Ein Blick seines Chefs reichte.

„Schon gut, schon gut, ich bin ja still“, grinste sie.

„So, zur Sache – Elia, klär uns auf.“

Er berichtete, wie und unter welchen Umständen sie John und Lara gefunden hatten.

„Aber warum? Was ist da passiert?“

„Die Frau war völlig durchnässt“, fügte Quint hinzu. „Ich denke, er hat sie aus dem Wasser gezogen. Auf dem Rückweg sind wir ein Stück flussaufwärts unter einer Eisenbahnbrücke durchgeflogen.“

Ambi hob grinsend eine Augenbraue „Unter?“

„Ja, verdammt, ich hätte mir in die Hose gemacht, wenn ich das könnte. Weißt du, wie eng die Pfeiler zusammenstehen?“

Ambis Grinsen wurde breiter. „Ich hab’s euch von Anfang an gesagt, in Sarah steckt viel mehr, als ihr alle denkt. Sie ist absolute Spitze.“

Elia war verdammt stolz auf seine Frau und gab sich keine Mühe, sein Grinsen zu verbergen. Agnus knurrte aber schon ungeduldig, deshalb fuhr Quint fort, anstatt sich weiter über ihren temperamentvollen Flugstil auszulassen.

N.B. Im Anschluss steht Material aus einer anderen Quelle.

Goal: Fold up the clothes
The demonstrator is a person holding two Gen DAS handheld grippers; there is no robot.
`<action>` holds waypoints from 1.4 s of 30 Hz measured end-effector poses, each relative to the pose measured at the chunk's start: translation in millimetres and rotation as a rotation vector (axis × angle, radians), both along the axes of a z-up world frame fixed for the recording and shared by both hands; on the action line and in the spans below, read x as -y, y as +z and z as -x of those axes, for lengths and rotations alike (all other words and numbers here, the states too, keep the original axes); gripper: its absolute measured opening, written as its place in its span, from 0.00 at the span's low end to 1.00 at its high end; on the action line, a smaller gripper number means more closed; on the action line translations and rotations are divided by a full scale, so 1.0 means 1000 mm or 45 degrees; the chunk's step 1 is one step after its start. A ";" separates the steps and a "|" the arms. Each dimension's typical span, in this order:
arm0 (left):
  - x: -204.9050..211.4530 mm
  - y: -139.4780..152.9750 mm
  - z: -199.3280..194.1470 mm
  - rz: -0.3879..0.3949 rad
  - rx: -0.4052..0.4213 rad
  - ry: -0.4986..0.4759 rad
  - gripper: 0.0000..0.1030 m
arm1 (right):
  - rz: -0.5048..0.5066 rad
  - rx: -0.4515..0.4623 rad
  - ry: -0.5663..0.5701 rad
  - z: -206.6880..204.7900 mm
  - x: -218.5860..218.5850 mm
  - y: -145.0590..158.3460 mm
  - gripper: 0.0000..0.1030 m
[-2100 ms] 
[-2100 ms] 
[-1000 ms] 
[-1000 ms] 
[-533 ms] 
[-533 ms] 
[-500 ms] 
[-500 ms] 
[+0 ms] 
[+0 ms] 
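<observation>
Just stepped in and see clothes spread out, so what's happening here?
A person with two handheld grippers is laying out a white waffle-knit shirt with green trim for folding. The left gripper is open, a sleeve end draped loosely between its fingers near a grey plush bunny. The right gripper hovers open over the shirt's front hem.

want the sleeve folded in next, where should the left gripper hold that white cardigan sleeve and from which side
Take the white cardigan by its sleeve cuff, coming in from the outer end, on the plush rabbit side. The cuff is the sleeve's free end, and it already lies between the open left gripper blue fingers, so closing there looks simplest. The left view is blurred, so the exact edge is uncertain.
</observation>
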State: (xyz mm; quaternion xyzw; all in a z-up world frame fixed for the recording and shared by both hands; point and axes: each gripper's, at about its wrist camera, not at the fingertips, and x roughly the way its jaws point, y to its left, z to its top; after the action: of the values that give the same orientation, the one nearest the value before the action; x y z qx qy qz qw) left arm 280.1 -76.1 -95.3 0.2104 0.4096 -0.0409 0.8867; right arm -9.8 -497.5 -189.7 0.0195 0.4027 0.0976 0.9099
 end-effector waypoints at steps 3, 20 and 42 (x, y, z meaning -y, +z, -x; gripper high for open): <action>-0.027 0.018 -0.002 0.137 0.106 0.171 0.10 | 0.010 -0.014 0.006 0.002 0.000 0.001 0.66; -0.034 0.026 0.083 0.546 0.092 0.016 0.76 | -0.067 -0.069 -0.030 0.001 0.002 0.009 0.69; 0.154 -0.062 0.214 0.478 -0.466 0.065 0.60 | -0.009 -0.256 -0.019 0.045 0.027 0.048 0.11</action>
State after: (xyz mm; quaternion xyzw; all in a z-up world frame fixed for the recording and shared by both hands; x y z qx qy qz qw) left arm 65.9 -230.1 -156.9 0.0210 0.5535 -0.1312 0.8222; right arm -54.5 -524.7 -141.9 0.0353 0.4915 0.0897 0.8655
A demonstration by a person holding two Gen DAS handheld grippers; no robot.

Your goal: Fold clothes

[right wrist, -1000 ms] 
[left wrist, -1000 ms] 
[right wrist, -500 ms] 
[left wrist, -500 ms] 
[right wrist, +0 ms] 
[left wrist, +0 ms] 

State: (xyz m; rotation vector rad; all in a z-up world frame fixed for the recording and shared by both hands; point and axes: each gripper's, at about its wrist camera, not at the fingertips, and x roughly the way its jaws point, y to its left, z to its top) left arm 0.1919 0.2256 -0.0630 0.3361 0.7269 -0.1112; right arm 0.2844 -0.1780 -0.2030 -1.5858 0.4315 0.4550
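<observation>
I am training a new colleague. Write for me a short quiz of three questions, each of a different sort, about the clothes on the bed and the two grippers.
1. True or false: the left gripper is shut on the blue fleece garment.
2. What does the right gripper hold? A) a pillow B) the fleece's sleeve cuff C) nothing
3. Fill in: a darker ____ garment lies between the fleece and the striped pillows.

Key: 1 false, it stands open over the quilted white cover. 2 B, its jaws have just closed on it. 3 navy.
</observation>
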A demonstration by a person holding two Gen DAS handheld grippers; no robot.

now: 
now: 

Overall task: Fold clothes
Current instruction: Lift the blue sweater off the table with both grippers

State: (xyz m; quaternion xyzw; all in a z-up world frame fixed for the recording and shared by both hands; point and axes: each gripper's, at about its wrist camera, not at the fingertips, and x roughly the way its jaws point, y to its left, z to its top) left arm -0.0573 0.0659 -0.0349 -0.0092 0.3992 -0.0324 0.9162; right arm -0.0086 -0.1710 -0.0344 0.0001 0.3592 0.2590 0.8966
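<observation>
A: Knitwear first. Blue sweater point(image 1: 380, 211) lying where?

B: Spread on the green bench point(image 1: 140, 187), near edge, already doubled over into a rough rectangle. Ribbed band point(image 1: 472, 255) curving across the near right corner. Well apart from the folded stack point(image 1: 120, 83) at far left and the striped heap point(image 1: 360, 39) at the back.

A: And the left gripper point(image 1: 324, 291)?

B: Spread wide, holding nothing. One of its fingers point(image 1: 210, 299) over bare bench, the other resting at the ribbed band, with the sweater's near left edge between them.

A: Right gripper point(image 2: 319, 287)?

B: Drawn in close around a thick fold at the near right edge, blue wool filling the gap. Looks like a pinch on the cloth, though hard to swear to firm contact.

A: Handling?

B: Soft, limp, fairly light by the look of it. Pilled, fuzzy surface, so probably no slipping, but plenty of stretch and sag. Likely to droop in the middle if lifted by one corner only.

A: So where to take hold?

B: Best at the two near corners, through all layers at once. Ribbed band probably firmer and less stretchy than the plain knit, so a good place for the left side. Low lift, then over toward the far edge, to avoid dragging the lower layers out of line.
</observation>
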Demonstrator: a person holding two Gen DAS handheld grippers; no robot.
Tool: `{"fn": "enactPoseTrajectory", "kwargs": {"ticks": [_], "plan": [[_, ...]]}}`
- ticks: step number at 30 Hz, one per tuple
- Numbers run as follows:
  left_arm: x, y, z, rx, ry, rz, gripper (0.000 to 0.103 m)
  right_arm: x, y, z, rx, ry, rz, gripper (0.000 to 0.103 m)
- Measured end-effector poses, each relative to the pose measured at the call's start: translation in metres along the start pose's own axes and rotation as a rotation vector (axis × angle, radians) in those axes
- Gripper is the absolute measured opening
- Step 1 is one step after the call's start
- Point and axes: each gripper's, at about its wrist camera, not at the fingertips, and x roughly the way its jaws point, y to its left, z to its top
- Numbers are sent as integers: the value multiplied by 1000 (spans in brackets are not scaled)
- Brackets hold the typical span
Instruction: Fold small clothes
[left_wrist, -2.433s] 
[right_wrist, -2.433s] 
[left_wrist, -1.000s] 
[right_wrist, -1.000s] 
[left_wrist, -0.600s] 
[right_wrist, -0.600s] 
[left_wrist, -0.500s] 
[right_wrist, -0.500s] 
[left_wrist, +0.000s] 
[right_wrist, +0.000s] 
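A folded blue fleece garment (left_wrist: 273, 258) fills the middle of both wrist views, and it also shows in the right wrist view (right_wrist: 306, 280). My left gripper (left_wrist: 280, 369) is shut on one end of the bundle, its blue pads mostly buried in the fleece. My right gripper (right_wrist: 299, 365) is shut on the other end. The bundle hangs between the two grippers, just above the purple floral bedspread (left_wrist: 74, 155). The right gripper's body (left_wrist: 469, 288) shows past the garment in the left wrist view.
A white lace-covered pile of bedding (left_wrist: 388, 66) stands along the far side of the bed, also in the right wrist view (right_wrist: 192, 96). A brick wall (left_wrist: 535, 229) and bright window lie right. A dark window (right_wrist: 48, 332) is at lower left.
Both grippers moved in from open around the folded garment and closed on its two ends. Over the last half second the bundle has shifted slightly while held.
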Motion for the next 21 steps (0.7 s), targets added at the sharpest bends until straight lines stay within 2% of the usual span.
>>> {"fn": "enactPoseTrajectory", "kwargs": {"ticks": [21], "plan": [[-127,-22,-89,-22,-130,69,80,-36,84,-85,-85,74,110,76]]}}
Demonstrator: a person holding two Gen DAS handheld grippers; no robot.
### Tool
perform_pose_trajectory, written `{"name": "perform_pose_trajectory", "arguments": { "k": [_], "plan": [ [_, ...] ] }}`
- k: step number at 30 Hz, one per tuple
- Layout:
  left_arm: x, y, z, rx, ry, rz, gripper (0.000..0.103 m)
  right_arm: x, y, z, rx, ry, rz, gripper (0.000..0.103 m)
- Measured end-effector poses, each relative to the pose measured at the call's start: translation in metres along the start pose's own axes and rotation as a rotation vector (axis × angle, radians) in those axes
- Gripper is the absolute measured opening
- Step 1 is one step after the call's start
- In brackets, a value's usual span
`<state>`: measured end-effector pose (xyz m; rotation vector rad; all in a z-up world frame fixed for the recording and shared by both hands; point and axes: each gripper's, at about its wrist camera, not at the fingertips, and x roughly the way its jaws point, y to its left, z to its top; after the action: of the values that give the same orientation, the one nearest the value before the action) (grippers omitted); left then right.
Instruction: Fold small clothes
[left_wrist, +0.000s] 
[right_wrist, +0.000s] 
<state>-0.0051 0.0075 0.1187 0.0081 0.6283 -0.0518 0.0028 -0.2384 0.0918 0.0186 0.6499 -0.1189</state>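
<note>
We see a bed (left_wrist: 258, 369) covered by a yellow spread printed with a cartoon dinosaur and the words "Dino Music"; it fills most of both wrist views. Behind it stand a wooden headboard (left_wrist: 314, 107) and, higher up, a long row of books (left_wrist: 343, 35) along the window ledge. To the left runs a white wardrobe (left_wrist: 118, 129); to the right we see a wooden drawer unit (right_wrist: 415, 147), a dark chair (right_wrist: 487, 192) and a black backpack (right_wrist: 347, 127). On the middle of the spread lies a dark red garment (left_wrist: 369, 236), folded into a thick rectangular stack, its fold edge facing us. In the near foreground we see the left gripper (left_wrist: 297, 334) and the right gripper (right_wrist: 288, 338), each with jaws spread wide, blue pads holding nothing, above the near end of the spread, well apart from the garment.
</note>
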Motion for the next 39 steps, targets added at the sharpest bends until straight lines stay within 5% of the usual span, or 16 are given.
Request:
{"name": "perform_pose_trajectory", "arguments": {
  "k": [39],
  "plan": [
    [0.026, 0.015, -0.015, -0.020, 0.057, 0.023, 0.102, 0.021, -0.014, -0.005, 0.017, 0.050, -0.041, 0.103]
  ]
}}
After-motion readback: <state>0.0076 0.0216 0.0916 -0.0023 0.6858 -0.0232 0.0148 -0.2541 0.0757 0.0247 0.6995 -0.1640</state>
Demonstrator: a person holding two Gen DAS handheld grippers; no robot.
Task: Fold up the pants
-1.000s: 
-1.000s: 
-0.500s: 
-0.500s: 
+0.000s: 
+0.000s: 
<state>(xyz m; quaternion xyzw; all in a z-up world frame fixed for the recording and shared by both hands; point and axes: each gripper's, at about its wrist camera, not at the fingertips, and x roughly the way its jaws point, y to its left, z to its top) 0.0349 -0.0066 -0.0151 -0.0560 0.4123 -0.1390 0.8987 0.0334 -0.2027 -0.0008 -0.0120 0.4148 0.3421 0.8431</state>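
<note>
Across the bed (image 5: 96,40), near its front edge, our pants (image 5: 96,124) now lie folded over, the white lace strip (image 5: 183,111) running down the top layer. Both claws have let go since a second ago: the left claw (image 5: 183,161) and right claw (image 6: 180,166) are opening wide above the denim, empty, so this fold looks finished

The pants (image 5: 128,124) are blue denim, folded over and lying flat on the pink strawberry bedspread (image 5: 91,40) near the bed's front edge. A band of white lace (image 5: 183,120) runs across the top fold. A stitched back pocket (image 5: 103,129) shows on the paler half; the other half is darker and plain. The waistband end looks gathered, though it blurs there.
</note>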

„Wer weiß, vielleicht ist die Verrückte ja von der Brücke gesprungen. Sie wird wohl nicht tief in der Nacht mit so einem komischen Kleidchen im kalten, reißenden Fluss schwimmen gewesen sein.“

Elia sah, wie böse Arabella Quint mit ihren Augen anfunkelte. Wäre sie ein Vampir, hätte sie ihn jetzt vermutlich drohend angeknurrt. Elia lehnte sich zurück, um das kleine Schauspiel zu genießen.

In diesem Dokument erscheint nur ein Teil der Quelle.